Recently, there was a bit of a discussion in the office on how SSL works. I think this stems from SSL (OpenSSL) being one of the most sparsely documented library in the open source world. Hopefully this will help someone, and also serves to remind me next time I want to fix things.

Basics

The following presumes you have public-key crypo knowledge. To set up the secure channel, the steps are as such:

  1. Client connect to SSL server
  2. SSL server sends client its cert
  3. Client randomly generate a key, and encrypt it with the server’s cert and sends it to server.
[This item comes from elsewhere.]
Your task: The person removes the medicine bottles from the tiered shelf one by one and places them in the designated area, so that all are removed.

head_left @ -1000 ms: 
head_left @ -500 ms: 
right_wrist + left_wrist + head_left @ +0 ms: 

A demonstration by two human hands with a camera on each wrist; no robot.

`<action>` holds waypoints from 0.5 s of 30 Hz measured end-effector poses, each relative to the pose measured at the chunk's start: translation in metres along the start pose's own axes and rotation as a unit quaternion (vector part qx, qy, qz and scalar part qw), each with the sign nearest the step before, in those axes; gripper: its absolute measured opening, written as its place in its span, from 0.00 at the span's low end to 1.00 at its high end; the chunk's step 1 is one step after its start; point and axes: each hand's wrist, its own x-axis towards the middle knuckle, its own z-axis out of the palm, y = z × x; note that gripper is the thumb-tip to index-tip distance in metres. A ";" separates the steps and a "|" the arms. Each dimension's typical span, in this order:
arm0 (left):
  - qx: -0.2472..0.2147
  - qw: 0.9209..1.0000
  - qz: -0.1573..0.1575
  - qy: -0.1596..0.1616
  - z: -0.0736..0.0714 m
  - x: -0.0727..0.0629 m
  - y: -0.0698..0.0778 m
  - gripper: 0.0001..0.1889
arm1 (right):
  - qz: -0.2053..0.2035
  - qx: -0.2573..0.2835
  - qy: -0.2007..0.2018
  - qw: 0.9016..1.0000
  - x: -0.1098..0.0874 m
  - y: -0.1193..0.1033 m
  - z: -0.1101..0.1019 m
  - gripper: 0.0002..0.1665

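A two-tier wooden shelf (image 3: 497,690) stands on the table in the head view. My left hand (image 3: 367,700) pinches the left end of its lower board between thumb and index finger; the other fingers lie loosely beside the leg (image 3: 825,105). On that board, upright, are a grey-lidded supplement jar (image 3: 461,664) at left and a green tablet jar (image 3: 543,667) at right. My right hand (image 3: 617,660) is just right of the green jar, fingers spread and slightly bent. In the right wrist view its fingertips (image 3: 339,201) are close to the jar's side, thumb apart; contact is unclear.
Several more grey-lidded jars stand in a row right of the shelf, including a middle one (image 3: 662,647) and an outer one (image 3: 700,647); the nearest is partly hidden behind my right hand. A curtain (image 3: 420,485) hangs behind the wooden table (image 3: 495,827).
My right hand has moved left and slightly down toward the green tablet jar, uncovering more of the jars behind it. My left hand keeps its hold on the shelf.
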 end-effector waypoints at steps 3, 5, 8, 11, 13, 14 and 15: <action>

Since encrypted, only server and client knows this key.
  4. Server gets client’s key, and encrypts remaining of the data with key

In this scenario, there is one loophole Рhow do you know the server sending you the cert is valid? A bad guy on the internet can intercept the data stream and give you his own cert, creating a man-in-middle attack.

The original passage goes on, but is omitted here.